Initially, I wanted to pursue the career that was closest to my degree in translation, however, with time, I started to find my true identity interpreting. What inspires me the most are the healthcare providers who realize the importance of communicating their diagnosis accurately to the patient; they know that just as they need their voice to speak, they need a competent interpreter to reach the Limited English Proficient (LEP) patient. Furthermore, I am inspired by the patients who put their trust in me to bridge the communication gap between their native language and English.

What do you find most rewarding about training new medical interpreters?

I really enjoy observing the enthusiasm of new interpreters and their thirst to learn the correct way of interpreting. I also enjoy sharing my experiences and providing other interpreters with the necessary tools to know what to do in certain situations.

As a partner of LSA’s, how do you bring a positive, can-do attitude to every interpretation assignment?

I love languages and interpreting! This is the driving force behind my positive attitude and my desire to do the impossible to achieve excellent results. Whether I am interpreting bad news or very beautiful news, I know that the message I’m relaying will affect the lives of the patients and their families. The realization that my involvement as an intermediary between the healthcare provider and the patient is critical in communicating this message makes me strive to always give my best, which fuels my can-do attitude.

Would you be willing to share a special story about how you made a real difference in someones life through interpretation?

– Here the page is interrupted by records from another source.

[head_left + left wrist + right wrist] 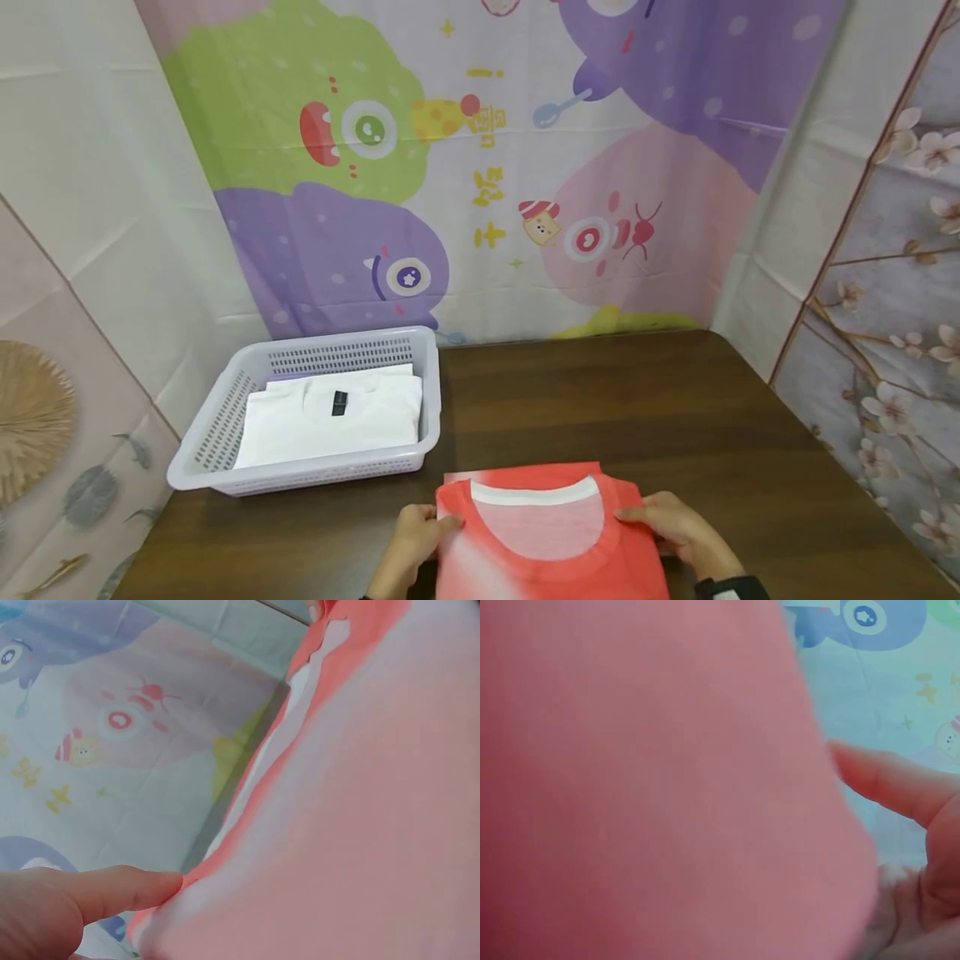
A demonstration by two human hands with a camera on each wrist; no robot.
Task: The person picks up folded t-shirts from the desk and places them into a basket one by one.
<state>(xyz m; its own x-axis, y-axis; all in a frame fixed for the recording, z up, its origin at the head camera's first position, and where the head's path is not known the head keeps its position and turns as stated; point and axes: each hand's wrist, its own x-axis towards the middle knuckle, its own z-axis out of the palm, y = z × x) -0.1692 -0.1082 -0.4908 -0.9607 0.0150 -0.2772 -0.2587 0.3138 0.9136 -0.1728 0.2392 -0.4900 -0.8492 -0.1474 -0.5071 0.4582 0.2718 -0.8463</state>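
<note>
Nearest thing: folded coral-red cotton T-shirt with a white neck band (551, 533), lying at 6 o'clock on the dark brown wooden table (675, 417), collar facing up and away from the wearer of the camera.
Left hand (412, 542): at about 7 o'clock, thumb laid on top of the shirt's left edge and the other fingers seemingly tucked beneath it, so it pinches the fold; the left wrist view shows that thumb (112, 892) pressed against the cloth.
Right hand (678, 529): at about 5 o'clock, gripping the opposite edge the same way, thumb over the cloth; a dark cuff or band (731, 587) sits at its wrist.
Why held so: by my reading, a grip on both sides keeps the folded layers square and together.
Basket: white perforated plastic laundry basket (225, 417) at 9 o'clock, well apart from the shirt, holding a folded white garment (330, 417); folded pieces seem to be stacked there.
Label: small black tag (340, 403) on the white garment, its print too small to read.
Writing: yellow characters (487, 200) on the pastel cartoon-monster backdrop (450, 167) at 12 o'clock, which I cannot make out.
</note>
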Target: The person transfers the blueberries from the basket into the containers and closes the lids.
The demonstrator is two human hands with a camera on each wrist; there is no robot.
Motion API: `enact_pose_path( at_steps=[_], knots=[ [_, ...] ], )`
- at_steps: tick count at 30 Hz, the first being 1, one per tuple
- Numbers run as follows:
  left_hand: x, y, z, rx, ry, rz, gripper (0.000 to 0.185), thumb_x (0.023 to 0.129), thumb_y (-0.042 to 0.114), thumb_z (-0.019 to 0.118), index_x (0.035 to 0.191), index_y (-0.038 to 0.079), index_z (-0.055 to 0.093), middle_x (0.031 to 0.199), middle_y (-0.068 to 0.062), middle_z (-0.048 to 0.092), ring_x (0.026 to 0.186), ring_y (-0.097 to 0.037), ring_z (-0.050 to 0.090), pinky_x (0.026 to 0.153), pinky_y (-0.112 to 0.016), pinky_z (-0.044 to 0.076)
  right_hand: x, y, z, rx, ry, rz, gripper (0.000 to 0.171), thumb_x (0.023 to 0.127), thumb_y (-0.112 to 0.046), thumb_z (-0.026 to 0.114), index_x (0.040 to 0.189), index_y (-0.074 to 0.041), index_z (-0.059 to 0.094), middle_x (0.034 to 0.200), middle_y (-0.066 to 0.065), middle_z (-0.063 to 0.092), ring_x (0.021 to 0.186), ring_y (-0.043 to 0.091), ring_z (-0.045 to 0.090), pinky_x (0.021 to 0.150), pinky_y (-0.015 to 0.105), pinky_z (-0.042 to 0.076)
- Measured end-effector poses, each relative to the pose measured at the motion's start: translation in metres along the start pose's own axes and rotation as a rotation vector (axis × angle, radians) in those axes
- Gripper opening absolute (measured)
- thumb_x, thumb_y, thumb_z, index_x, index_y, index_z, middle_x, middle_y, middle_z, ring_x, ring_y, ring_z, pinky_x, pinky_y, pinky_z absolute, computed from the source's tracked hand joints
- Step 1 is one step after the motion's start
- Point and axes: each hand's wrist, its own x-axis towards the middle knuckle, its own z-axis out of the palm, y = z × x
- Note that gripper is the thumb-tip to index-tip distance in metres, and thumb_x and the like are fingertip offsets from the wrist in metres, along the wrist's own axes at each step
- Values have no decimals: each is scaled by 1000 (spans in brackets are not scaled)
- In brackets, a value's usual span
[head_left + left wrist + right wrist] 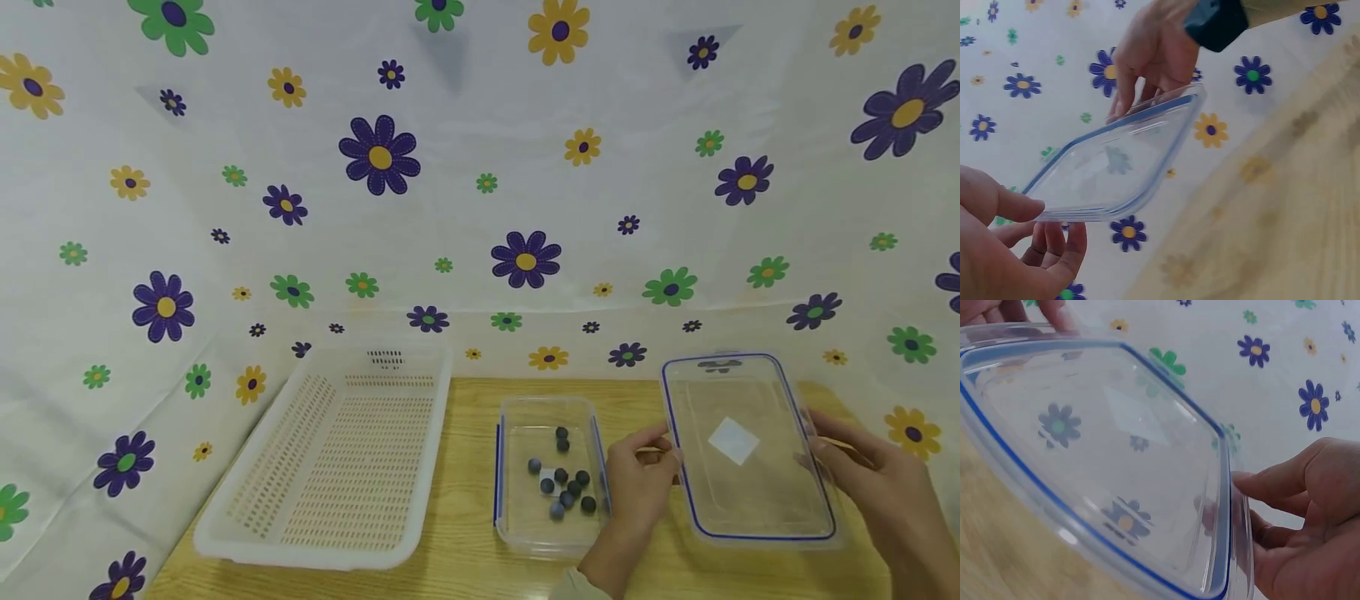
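Both hands hold a clear plastic lid (750, 492) with a blue seal round its edge, raised and tilted above the table's right side. My left hand (641, 475) pinches its left edge between thumb and fingers. On the opposite edge, my right hand (877, 475) grips it, as the right wrist view also shows at the lid's rim (1230, 519). A white square label (733, 441) shows on the lid. Left of my left hand stands a clear container (517, 533) with blue side strips, holding several dark blueberries (588, 504).
A white perforated basket (416, 500) stands on the left of the wood-grain table (465, 517). Behind and to the sides hangs a white sheet (465, 217) printed with flowers, meeting the table's back edge.
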Motion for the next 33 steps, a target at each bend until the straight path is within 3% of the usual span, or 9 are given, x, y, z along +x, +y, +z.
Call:
enact_pose_path(
  at_steps=[5,8,12,17,20,25,27,30,33],
  knots=[
    [5,23,-24,96,-119,6,28,94,2,68,122,2,74,82,6,62,66,-4,61,60,-21,57,-5,-12,9,299,-111,65,54,102,-32,65,152,-17,51,114,-29,57,87,-4,67,72,11,53],
    [7,31,-44,159,-211,-31,31,100,10,65,130,5,70,78,6,60,60,-5,57,59,-23,58,-8,-18,16,297,-176,65,46,101,-35,65,146,-25,59,113,-31,60,94,-5,65,76,14,54],
    [11,39,-72,218,-262,-9,36,102,15,64,136,3,65,69,6,55,57,-4,52,55,-22,55,-10,-31,31,209,-255,-3,49,104,-36,60,149,-16,55,117,-30,60,100,-6,63,80,15,54],
    [15,55,-109,277,-254,67,35,102,15,65,135,2,66,57,2,52,49,-6,47,47,-17,40,-16,-48,58,386,-373,-136,31,106,-15,58,135,-11,68,120,-16,69,99,11,73,83,24,58],
    [15,65,-129,333,-261,98,35,103,15,63,136,3,65,56,-3,55,48,-8,49,46,-17,41,-25,-59,73,317,-375,-202,34,106,-15,58,138,-7,65,109,-16,69,93,12,73,83,26,59],
    [10,89,-152,353,-295,132,35,109,19,53,139,3,62,75,-15,72,63,-16,68,62,-36,60,-39,-78,89,147,-316,-301,40,107,-19,56,142,0,59,91,-3,68,84,11,67,81,21,57],
    [9,99,-159,330,-310,160,35,111,21,48,135,2,65,87,-18,75,73,-22,72,71,-44,62,-43,-84,92,113,-315,-344,37,108,-19,55,139,-1,62,101,-1,73,91,8,68,85,18,54],
    [12,108,-167,325,-305,197,35,112,22,45,129,2,68,94,-19,74,79,-26,73,73,-41,62,-46,-90,94,82,-363,-395,36,109,-18,52,141,-4,61,127,0,71,112,5,65,91,15,49],
    [15,110,-174,335,-282,145,29,110,20,52,128,4,69,99,-17,74,83,-21,73,73,-35,62,-45,-90,99,43,-431,-413,36,110,-20,49,142,-7,61,139,2,64,120,4,60,93,18,50]
  ],
)
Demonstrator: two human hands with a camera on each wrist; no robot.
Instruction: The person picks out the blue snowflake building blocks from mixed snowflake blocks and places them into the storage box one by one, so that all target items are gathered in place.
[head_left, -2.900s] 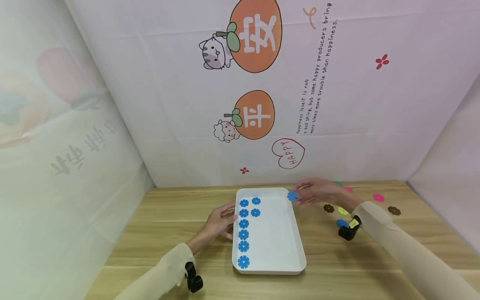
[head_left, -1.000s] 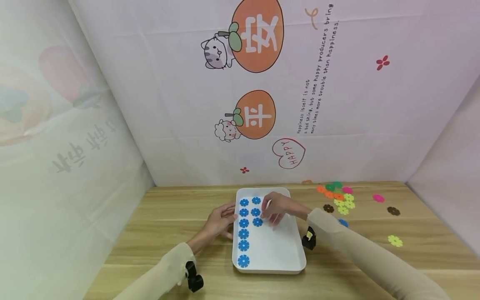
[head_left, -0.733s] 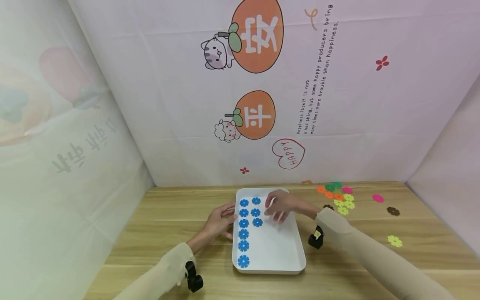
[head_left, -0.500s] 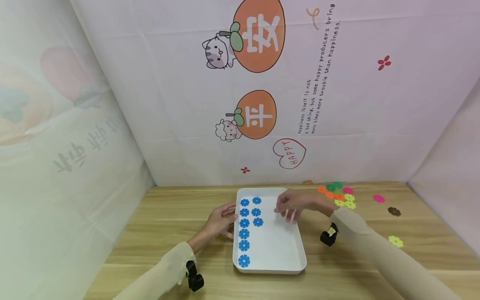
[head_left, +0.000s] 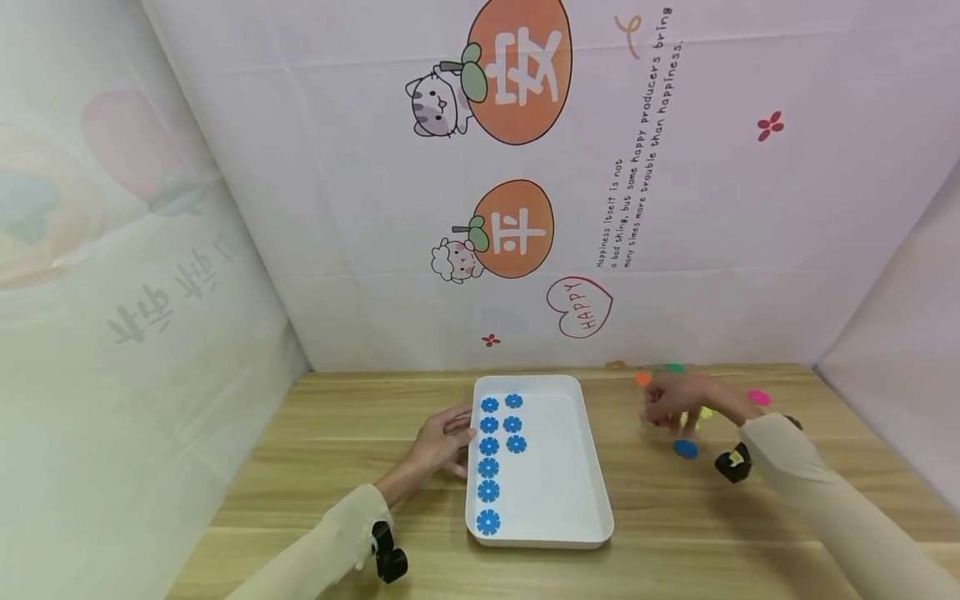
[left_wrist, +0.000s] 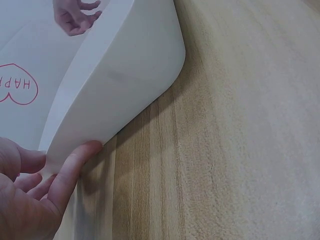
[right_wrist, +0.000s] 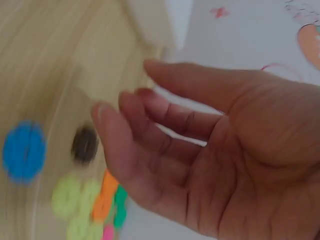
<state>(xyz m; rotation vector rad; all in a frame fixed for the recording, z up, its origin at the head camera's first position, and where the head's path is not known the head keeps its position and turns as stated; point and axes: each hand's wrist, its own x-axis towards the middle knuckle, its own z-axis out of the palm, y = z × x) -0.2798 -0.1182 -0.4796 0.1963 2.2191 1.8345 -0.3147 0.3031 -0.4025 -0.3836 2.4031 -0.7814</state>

Every day I have the opportunity to be involved in someone’s life. One example that comes to mind is being in the operating room interpreting during a catheterization; the patient was awake during the procedure and very nervous. Understanding what was going on and relaying the information to the patient helped her relax, and it made the entire process much easier for her.

Can you name three things the LSA team might be surprised to know about you?

I love cooking, which is my way to unwind, I love reading, which is my biggest activity on vacation, and I enjoy spending time doing crafts with my kids!